A questão de quando usar e quando não usar tem resposta mais clara do que o debate nas academias sugere. Para qualquer sparring com contato real, o protetor pertence. Para trabalho solo em saco, drills técnicos sem parceiro ou shadow leve, não pertence: limita visão, adiciona calor e coloca peso em movimento que muda a mecânica do soco de formas que não transferem para o sparring. A separação não é nível de treino, é tipo de trabalho. Atletas avançados que treinam sem protetor geralmente estão se referindo ao saco, não ao sparring com parceiro. A confusão entre os dois contextos é a raiz de boa parte do debate nas academias brasileiras.
O mercado brasileiro tem preferência clara por face aberta, e não é estética. Quem já treinou clinch com seriedade entende por quê: a guarda alta do muay thai, com os braços elevados e o parceiro a menos de um metro, exige visão lateral para ler joelhos, cotovelos e tentativas de escape. Protetores de face completa com copas de bochecha altas bloqueiam exatamente essa percepção periférica. Para quem está nos primeiros meses de sparring, face completa oferece mais tranquilidade diante do contato facial. Para quem já trabalha clinch com intenção, face aberta melhora a leitura da situação sem sacrificar proteção nas zonas de maior impacto.
A proteção nasal é o argumento mais direto para a barra nasal em academias brasileiras. O nariz é o ponto mais vulnerável da face e fratura nasal por um direto mal bloqueado é mais comum do que a maioria dos atletas supõe antes de acontecer com eles. A barra nasal reduz o campo visual frontal, mas absorve o contato de um soco que acerta o nariz de ângulo errado. Para atletas com fratura nasal anterior, é proteção necessária. Para quem não tem histórico de lesão, a decisão depende mais da intensidade e do nível do sparring do que de uma regra geral.
O erro de tamanho mais comum no Brasil: comprar pelo perímetro da cabeça e ignorar a profundidade. Protetor de tamanho certo em perímetro mas raso em profundidade sobe na cabeça com o primeiro contato de clinch, movendo o acolchoamento da fronte para perto dos olhos e deixando as bochechas sem a cobertura que deveriam ter. Marcas tailandesas em particular têm corte mais raso que as europeias no mesmo tamanho indicado. Verificar as medidas em centímetros do fabricante é mais confiável do que depender de P/M/G/GG sozinho.
O clima brasileiro intensifica a relevância do cuidado com o material. Em cidades como São Paulo, Rio, Salvador ou Fortaleza no verão, um protetor que entra molhado de suor no bolso sem secar deteriora mais rápido. Couro sintético resiste melhor ao ciclo diário de suor e calor sem cuidado especial. Couro genuíno dura mais com manutenção adequada, mas em um ambiente de treino onde a careta sai úmida direto para a bolsa, requer condicionador regular para não rachar. Limpar o interior depois de cada sessão prolonga a vida útil do acolchoamento e é questão de higiene com quem divide o vestiário.

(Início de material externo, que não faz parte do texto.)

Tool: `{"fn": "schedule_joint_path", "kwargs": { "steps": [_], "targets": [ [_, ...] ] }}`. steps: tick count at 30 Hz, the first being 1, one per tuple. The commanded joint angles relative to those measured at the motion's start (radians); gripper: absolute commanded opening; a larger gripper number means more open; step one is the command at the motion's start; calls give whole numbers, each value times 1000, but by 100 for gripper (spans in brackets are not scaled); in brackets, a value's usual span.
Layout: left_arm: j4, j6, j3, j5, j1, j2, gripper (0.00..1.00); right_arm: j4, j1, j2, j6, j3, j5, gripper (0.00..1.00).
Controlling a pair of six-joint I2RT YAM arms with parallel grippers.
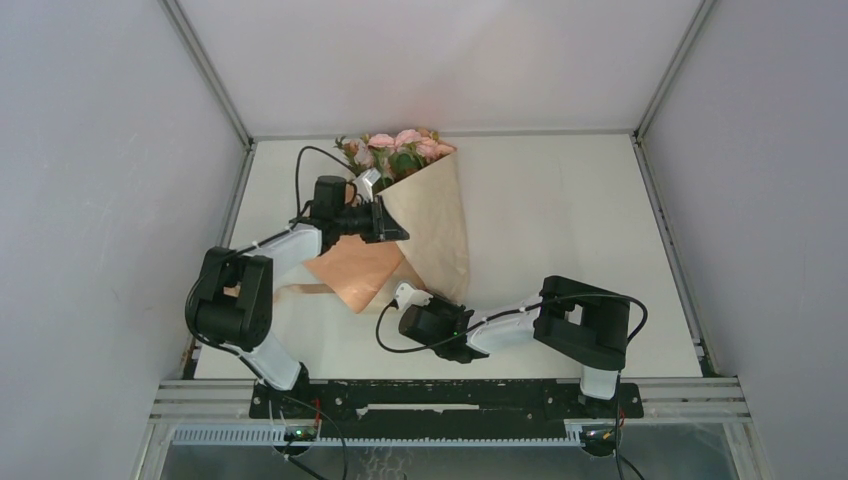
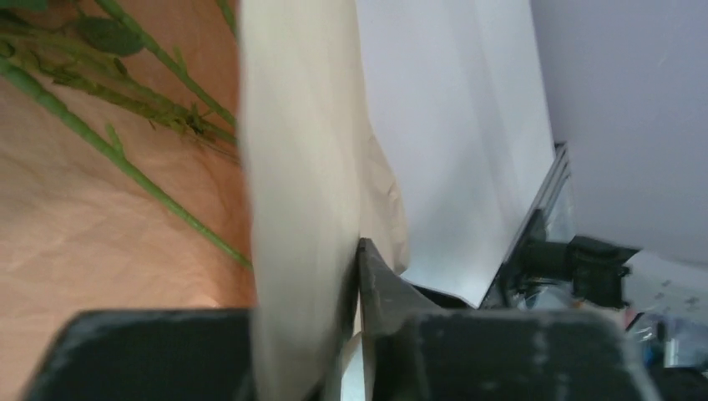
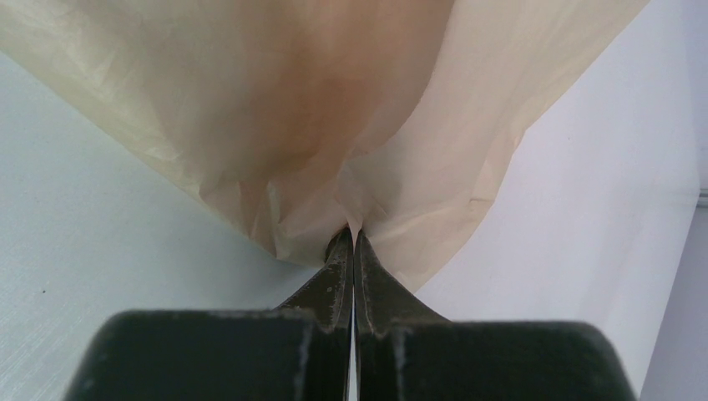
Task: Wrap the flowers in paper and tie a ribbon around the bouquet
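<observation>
Two sets of jaws are on the paper (image 1: 435, 225), which lies as a half-made cone mid desk (image 1: 560, 200). The flowers (image 1: 405, 145) poke out of its far end.

- **Right jaws:** closed tight on the near tip of the cone, with a pinch of paper between the tips.
- **Left jaws:** narrow, with the free edge of the pale folded-over panel standing between them at the cone's left side. One finger is hidden behind the sheet, so I cannot tell if it is truly clamped.

Stems (image 2: 125, 163) lie bare on the darker open part of the sheet, left of that panel. The ribbon (image 1: 300, 290) looks to be the tan strip on the desk left of the paper, with nothing on it.

Step in hand, my read: snug the panel over the stems.

To do it well:
- Confirm the left grip before pulling.
- Hold the right pinch fixed as the anchor.
- Carry the edge over the stems in a low arc rather than dragging across them.
- Use light tension only, since thin paper may tear or slip out.
- Lay the edge down flat so the remaining left part can overlap it.
</observation>
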Motion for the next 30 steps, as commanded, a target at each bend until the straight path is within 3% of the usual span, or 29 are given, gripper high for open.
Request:
{"fn": "schedule_joint_path", "kwargs": {
  "steps": [1, 6, 14, 16, 21, 25, 27, 30],
  "targets": [
    [18, 11, 62, -1, 15, -25, 2, -54, 13, 24, 4, 0, -72, 0],
    [-140, 82, 78, -129, 64, -1, 0, -92, 18, -24, 20, 0, -74, 1],
    [-227, 126, 88, -178, 95, 159, 0, -223, 27, -183, 48, 19, -249, 47],
    [-237, 131, 92, -190, 95, 177, 0, -263, 24, -234, 44, 28, -320, 54],
    [-244, 143, 90, -226, 98, 191, 0, -359, -63, -385, 85, 54, -645, 56],
    [-234, 145, 89, -231, 100, 199, 0, -258, -247, -487, 195, 25, -956, 55],
    [-231, 144, 87, -231, 100, 207, 0, -155, -328, -497, 273, 10, -1002, 52],
    [-231, 143, 89, -229, 101, 219, 0, -31, -392, -424, 372, 17, -974, 41]
  ]
}}
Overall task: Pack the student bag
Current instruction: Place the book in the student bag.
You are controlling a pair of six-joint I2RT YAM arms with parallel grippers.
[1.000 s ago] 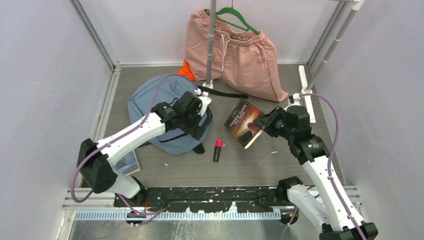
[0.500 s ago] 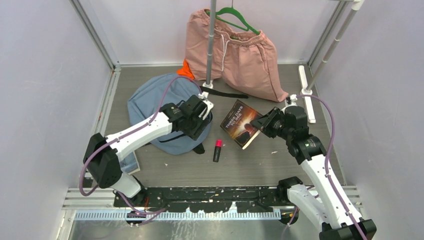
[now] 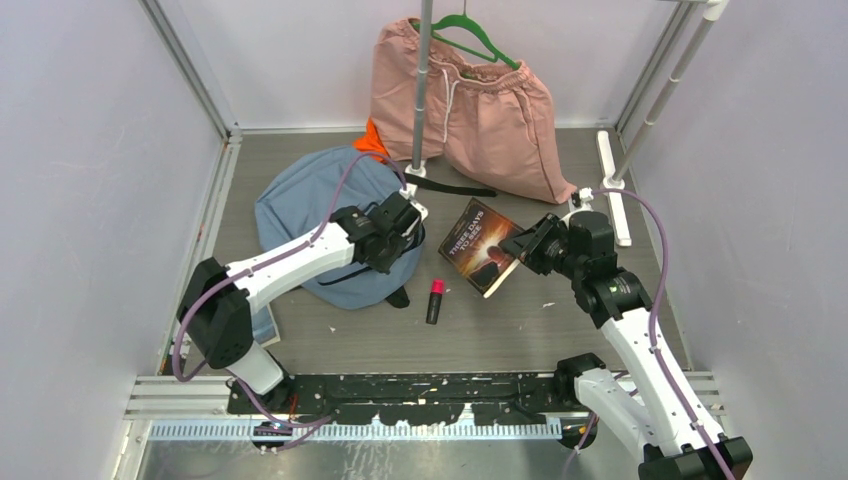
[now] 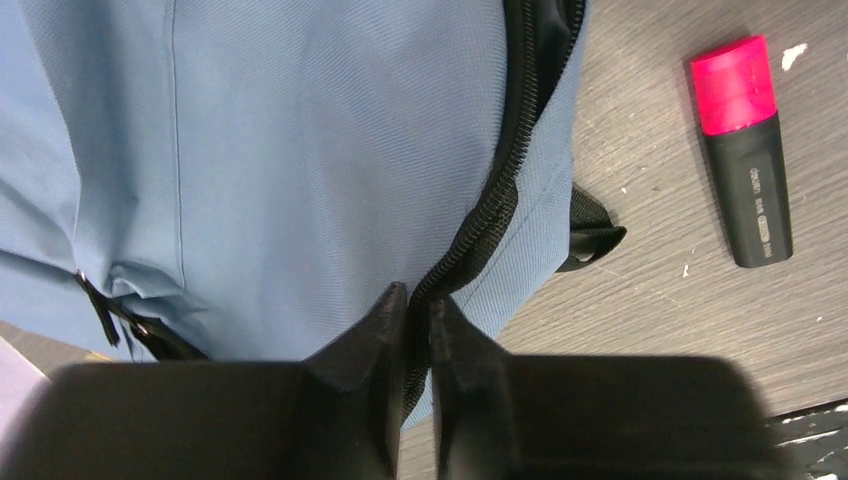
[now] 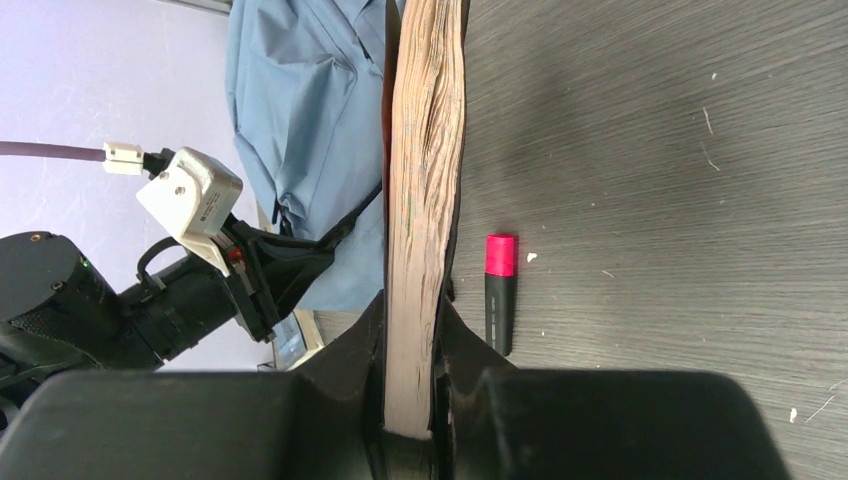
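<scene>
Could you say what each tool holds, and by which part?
Right tool: the book, across its covers at one edge. Left tool: the bag, at its zipper.

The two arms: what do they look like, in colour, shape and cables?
The left arm and right arm have white tubular links with black joint housings. A purple cable loops along each. The fingers are black wedges, narrowing to the tips.

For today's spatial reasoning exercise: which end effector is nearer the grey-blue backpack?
Left. The left end effector pinches the student bag at its zipper edge; the right end effector, gripping a book, is off to the bag's right.
</scene>
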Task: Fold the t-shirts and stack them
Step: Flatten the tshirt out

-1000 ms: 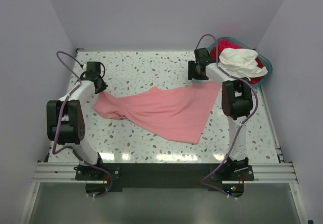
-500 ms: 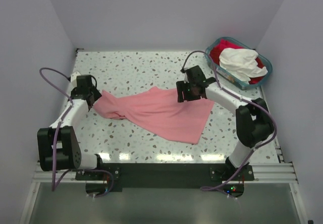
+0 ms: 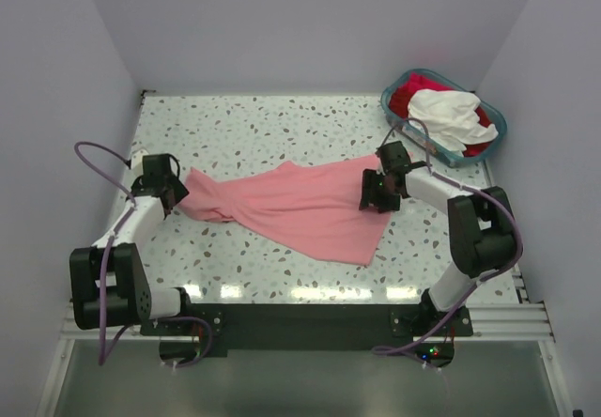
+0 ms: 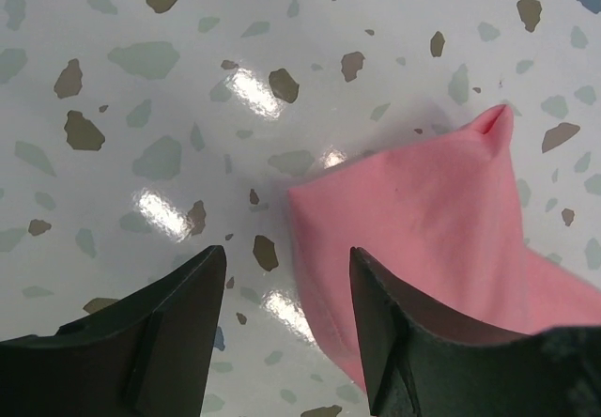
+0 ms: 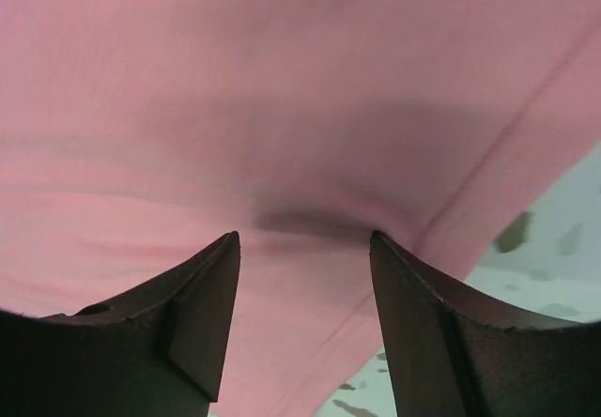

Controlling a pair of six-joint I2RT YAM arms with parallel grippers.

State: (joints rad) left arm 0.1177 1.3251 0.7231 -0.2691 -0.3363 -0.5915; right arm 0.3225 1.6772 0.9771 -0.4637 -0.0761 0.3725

A diferença entre protetor de entrada e protetor de treino real está na densidade do foam. Foam macio absorve bem o primeiro impacto isolado. Sob contato repetido ao longo de múltiplas rounds, comprime e para de funcionar como proteção. Na quinta round de sparring pesado, um protetor de foam básico já não absorve no mesmo nível que no início. Foam de maior densidade ou multicamadas mantém sua forma durante a sessão inteira. Quem treina três ou mais vezes por semana sente essa diferença antes de entender de onde ela vem.

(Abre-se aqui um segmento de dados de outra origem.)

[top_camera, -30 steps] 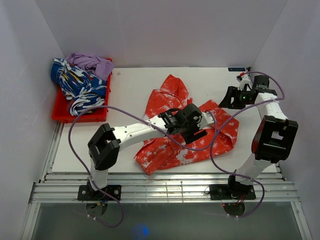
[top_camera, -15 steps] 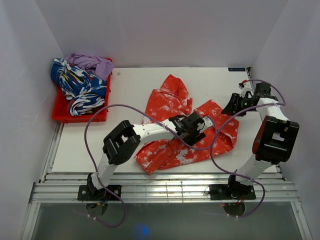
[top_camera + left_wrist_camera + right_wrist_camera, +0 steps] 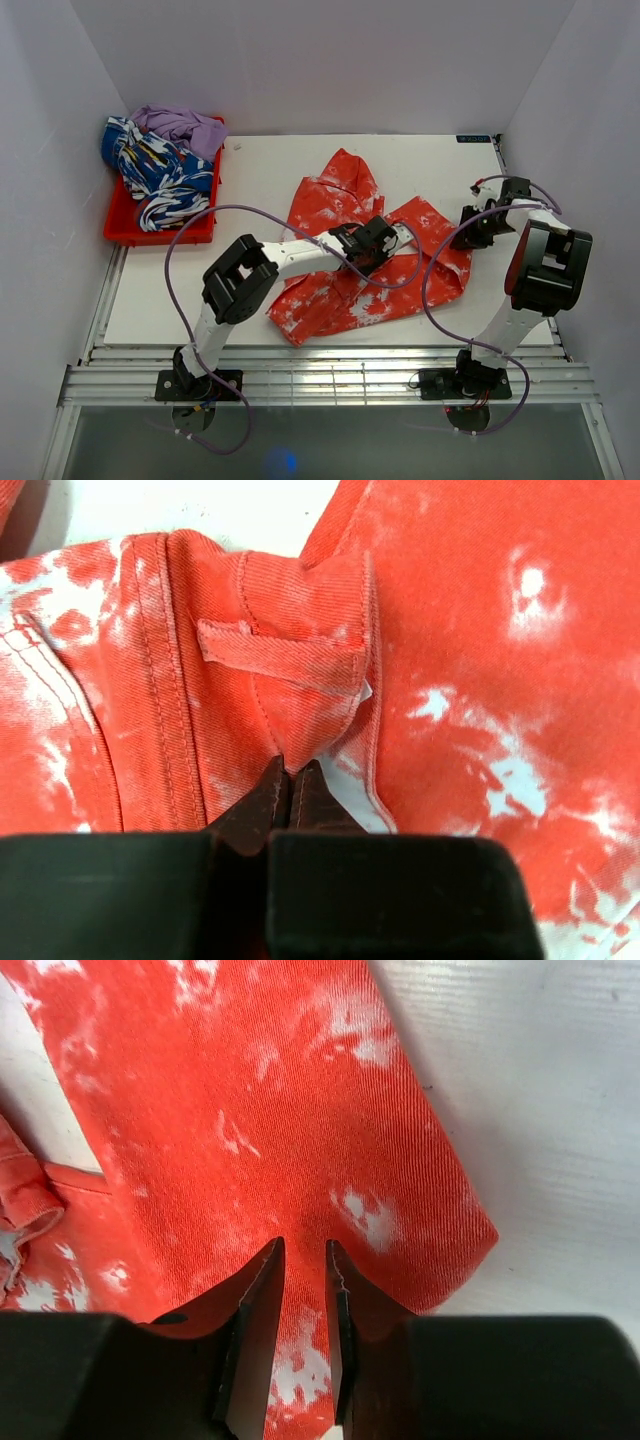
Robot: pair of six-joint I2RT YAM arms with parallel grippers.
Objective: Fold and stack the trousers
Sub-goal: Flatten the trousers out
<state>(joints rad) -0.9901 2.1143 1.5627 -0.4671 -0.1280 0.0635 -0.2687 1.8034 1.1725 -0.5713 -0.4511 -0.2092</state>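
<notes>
pinching the waistband while the right fingers sit over the cloth's edge

a red bin point(image 3: 160, 237) sits at the far left edge of the white table point(image 3: 260, 170). it holds a blue-and-white patterned garment point(image 3: 150, 170) with a purple garment point(image 3: 180, 125) heaped behind it, both well apart from the work. a purple cable point(image 3: 200, 213) arcs from the left arm, and a second cable point(image 3: 428, 275) loops across the right side of the trousers point(image 3: 335, 200). from above, the left arm lies over the middle of the cloth and covers part of it.

the trousers are spread rumpled in the middle of the table, orange-red with white blotches. one part reaches toward the far side and another toward the right. the left wrist view shows twill weave, double stitching and a belt loop point(image 3: 280, 655) on the waistband.

the left gripper point(image 3: 290, 780) has its fingers pressed together on a raised fold of cloth just below that loop. the right gripper point(image 3: 300, 1250) has its fingers parted by a narrow gap. they are above a flat corner of the trousers where the cloth meets bare table, with nothing visibly caught between them. whether the tips touch the cloth i cannot tell.

the top view does not show which end of the trousers is which under the arm. both wrist views cut the garment off at their edges.
</notes>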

O fechamento importa mais no muay thai do que em outras artes. Velcro é prático para sessões rápidas. Para clinch intenso, onde o parceiro controla a cabeça e há pressão regular na parte de trás do protetor, o velcro cede progressivamente e o protetor rotaciona levemente. Cadarço distribui a tensão de forma uniforme e não cede sob esse tipo de contato. No dia a dia, a maioria dos professores que trabalham clinch de verdade prefere cadarço para sparring duro, mesmo reconhecendo que velcro é mais cômodo no restante do treino.